- Task directions:
Every line in the data below that holds "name" should be found and copied.

━━━━━━━━━━

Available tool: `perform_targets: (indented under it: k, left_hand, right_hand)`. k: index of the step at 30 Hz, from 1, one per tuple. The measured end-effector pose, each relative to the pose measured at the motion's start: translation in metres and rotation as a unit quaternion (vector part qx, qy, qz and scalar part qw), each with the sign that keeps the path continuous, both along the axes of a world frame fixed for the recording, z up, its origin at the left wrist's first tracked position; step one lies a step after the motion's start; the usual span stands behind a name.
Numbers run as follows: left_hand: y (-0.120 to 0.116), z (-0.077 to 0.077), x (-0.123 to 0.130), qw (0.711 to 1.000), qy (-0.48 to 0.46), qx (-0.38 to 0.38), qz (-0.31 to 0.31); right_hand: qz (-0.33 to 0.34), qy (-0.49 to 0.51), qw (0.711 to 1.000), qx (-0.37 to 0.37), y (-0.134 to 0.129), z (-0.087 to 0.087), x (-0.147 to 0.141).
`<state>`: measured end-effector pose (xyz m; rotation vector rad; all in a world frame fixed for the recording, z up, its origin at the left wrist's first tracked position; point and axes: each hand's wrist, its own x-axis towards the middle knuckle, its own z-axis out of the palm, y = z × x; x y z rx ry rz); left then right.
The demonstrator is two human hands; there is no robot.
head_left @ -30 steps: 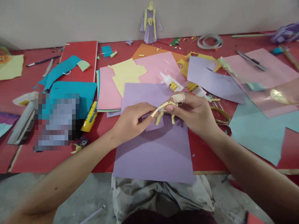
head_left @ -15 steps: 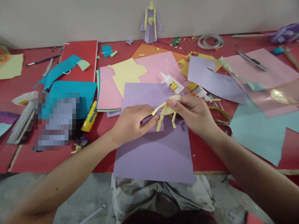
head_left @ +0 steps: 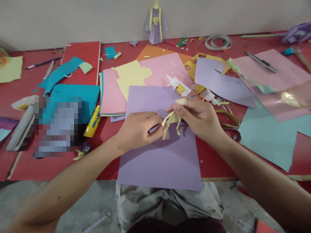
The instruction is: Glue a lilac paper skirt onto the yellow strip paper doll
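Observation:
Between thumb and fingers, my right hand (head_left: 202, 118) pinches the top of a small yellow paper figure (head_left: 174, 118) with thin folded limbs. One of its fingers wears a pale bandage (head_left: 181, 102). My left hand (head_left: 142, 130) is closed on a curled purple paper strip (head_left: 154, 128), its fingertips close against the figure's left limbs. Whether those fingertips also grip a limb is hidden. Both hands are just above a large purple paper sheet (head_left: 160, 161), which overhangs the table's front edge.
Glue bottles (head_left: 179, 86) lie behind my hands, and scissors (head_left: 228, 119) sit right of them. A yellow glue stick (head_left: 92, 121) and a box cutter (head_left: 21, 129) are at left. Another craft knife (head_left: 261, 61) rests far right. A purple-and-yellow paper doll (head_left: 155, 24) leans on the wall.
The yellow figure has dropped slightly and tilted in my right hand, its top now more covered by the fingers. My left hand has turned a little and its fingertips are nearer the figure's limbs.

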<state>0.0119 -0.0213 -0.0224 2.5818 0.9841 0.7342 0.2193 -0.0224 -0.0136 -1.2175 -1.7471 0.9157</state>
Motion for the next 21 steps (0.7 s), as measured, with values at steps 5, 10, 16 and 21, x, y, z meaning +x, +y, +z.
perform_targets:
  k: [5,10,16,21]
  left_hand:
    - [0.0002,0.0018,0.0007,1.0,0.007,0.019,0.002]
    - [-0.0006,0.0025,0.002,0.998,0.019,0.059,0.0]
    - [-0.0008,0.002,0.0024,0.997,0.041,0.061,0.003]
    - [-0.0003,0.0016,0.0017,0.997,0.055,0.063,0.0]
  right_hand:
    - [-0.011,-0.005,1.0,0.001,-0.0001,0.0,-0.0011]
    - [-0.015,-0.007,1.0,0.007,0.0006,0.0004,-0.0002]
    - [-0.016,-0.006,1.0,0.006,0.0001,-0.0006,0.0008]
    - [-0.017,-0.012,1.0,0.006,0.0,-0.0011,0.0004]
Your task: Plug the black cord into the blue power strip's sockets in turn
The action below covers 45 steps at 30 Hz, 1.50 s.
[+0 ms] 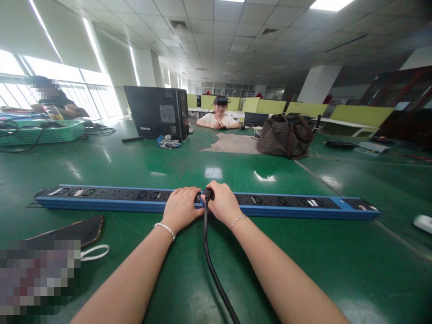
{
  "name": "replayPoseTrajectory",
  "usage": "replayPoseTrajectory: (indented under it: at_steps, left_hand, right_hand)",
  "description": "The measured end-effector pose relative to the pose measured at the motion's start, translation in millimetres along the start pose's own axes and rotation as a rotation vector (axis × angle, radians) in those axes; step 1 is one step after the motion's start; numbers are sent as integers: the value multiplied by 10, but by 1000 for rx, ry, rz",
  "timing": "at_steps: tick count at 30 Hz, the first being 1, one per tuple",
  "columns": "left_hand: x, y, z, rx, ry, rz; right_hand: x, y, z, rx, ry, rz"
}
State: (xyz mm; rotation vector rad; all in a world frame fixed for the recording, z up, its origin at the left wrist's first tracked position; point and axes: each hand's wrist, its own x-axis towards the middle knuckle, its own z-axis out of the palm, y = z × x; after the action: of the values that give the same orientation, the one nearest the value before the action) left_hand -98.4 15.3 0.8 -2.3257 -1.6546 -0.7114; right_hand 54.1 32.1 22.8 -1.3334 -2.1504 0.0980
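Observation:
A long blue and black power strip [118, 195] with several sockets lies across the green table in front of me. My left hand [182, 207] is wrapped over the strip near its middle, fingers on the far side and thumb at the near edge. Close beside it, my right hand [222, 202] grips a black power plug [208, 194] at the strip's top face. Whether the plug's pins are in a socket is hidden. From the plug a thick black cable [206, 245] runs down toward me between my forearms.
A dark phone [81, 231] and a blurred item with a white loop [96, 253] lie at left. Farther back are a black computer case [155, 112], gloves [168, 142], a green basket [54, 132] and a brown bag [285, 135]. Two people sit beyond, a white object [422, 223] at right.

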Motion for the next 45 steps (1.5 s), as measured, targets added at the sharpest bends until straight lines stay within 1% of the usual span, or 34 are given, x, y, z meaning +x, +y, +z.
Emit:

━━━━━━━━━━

- Written solution:
Available tool: `perform_targets: (indented under it: k, left_hand, right_hand)`. k: index of the step at 30 Hz, from 1, one per tuple. The measured end-effector pose, each relative to the pose measured at the motion's start: translation in metres and rotation as a unit quaternion (vector part qx, qy, qz and scalar part qw), each with the sign that keeps the path continuous, both along the axes of a world frame fixed for the recording, z up, its origin at the left wrist's first tracked position; step one lies a step after the motion's start; the usual span stands behind a name.
  "name": "replayPoseTrajectory",

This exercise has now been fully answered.